The SEC’s court-appointed receiver opposes an effort by investors to intervene in the SEC’s enforcement action alleging a multi-billion dollar fraudulent scheme by the Stanford investment firm. Allowing investor intervention would be wasteful, said the receiver, because they will soon have available an effective claim certification process. Further, all of the intervening investors have accounts frozen by court order. An effort by the Internal Revenue Service to intervene will be addressed by the receiver in a separate motion. (SEC v. Stanford International Bank, Ltd , et al., ND Texas)
The asset freeze should continue because it is essential to protect assets from being dissipated, said the receiver, and will provide more time to review and analyze accounts associated with persons or proceeds involved in the Stanford fraud. In addition, the receiver said that the investors cannot establish the legal requirements for intervention in the SEC’s case against the firm. Specifically, they cannot demonstrate that the existing parties do not adequately represent them. In addition, their legitimate interests, if any, will not be impaired by the receiver’s work. More broadly, the receiver contended that the investors did not satisfy the procedure required under the Federal Rule of Civil Procedure for intervention.
The receiver detailed to the court the certification process for investors that will be put in place. According to the receiver, the certification process will allow the investors the same relief they seek by intervening, which is an opportunity to demonstrate that their accounts are not associated with the fraud and seek release. Indeed, continued the receiver, the certification process will be far more efficient than allowing thousands of account holders to intervene in the SEC’s enforcement action.

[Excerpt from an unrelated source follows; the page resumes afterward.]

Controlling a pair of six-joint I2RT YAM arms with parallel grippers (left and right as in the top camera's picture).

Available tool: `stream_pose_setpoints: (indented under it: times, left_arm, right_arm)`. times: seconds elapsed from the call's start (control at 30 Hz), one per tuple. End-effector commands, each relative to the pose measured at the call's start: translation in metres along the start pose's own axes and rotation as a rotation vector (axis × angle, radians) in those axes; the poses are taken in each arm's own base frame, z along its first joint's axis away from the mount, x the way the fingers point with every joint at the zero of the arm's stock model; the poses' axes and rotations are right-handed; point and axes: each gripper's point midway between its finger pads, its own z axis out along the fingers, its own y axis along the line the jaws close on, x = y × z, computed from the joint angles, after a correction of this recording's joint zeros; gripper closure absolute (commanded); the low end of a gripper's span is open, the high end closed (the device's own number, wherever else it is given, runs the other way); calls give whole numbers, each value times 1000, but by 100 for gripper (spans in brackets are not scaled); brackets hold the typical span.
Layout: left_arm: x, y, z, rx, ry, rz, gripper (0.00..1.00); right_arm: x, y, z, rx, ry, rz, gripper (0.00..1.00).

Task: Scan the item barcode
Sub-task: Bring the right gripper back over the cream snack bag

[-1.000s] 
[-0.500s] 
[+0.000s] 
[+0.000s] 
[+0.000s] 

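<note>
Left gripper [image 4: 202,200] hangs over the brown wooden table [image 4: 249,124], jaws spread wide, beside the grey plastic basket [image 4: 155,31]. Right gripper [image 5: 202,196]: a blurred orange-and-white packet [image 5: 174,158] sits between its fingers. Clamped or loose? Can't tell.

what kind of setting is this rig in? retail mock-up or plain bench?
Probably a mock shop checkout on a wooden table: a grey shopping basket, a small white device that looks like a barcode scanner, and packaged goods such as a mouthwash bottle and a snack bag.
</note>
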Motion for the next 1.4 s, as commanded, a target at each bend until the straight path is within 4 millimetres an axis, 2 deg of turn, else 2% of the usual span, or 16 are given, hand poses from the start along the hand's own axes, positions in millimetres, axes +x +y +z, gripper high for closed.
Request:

Following the certification process, the investors will have the ability to litigate their claims in court if the receiver denies release. The receiver argued that it would detrimentally slow the certification process if some investors are allowed to bypass the procedure and require the receiver to respond to their requests ahead of those going through the certification process. In this circumstance, intervention is both unnecessary and not legally proper.